WORK INSTRUCTION: Output, word for word, the lines of this listing that fall between the line with "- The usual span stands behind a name" and the line with "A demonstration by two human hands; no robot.", counting both of those lines, and no others.
|---|
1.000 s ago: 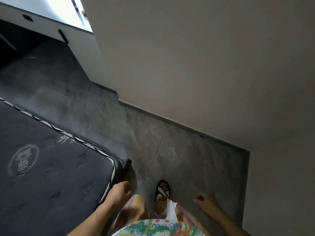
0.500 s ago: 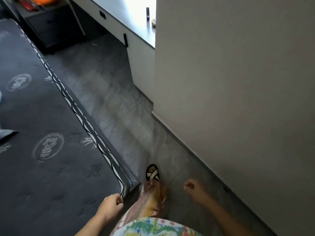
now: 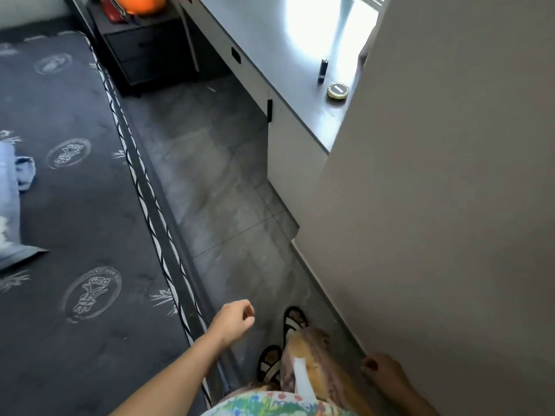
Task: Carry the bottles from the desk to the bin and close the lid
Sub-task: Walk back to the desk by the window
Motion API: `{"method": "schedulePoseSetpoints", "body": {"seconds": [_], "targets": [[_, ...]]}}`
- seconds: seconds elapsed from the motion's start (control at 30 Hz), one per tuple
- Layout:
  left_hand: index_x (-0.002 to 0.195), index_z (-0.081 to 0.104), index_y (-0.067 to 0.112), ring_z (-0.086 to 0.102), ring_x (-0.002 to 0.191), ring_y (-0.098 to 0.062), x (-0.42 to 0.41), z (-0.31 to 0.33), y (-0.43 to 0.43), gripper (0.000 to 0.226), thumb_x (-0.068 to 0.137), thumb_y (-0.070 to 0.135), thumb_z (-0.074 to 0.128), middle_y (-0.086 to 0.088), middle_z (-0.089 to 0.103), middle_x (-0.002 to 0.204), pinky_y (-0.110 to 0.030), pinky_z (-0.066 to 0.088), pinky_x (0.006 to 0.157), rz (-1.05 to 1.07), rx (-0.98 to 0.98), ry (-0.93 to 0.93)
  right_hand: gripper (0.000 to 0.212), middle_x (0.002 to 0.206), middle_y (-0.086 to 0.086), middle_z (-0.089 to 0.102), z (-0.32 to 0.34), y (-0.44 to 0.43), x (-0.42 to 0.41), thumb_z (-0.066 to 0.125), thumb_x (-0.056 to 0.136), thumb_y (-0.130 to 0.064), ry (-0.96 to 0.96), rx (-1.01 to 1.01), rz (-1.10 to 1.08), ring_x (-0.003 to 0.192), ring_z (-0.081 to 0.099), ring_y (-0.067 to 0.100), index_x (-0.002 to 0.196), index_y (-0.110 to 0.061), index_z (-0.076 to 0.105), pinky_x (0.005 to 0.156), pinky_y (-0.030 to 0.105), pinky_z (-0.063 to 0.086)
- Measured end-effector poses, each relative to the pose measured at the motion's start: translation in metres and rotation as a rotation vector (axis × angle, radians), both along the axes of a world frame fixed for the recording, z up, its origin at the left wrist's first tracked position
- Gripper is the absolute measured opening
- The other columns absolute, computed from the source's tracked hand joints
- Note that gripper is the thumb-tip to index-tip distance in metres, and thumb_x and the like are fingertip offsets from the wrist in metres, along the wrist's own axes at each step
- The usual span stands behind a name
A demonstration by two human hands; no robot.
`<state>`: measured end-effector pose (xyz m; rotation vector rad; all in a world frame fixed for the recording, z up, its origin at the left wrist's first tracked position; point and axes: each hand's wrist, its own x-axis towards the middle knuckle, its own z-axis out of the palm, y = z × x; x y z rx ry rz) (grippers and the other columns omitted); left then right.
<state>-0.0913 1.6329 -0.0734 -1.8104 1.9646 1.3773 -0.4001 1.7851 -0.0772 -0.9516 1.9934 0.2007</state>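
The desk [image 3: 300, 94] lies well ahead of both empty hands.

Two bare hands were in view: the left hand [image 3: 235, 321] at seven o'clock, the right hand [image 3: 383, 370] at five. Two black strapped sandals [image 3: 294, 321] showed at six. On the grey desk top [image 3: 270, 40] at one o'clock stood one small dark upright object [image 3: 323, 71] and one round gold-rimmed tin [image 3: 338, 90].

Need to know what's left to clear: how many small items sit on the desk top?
2: a small dark upright item stands near the wall edge, and a round gold-rimmed tin lies just in front of it. The wall hides part of the desk.
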Motion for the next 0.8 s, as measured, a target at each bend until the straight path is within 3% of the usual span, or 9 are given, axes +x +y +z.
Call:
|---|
ANSWER FOR THIS EXERCISE:
- The usual span stands behind a name
A demonstration by two human hands; no robot.

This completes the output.